• _About this exercise_:
Here is the listing. Print it exactly.

Segment Open

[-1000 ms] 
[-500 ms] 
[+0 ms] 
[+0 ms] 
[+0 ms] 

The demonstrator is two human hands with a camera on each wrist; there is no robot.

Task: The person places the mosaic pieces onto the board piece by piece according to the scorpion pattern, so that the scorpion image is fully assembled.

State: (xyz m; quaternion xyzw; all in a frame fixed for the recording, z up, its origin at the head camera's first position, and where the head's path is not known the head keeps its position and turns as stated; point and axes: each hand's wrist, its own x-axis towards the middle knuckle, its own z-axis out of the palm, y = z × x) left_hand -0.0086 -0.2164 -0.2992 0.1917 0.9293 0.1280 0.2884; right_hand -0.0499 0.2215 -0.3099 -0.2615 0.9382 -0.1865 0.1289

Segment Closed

• _Reply to the exercise_:
[-1000 ms] 
[-500 ms] 
[+0 ms] 
[+0 ms] 
[+0 ms] 

The demonstrator is two human hands with a camera on each wrist; there is no robot.

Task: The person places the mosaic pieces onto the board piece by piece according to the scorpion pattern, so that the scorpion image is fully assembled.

State: (xyz m; quaternion xyzw; all in a frame fixed for the recording, z up, its origin at the head camera's first position, and where the head's path is not known the head keeps its position and turns as stated; point and axes: each hand's wrist, its own x-axis towards the middle knuckle, its own z-axis out of the palm, y = z × x) left_hand -0.0086 -0.2164 -0.2992 0.1917 0.9293 0.1280 0.2884; right_hand -0.0499 0.2215 -0.3099 -0.2615 0.9382 -0.1865 0.1289

Work on this exercise is now complete.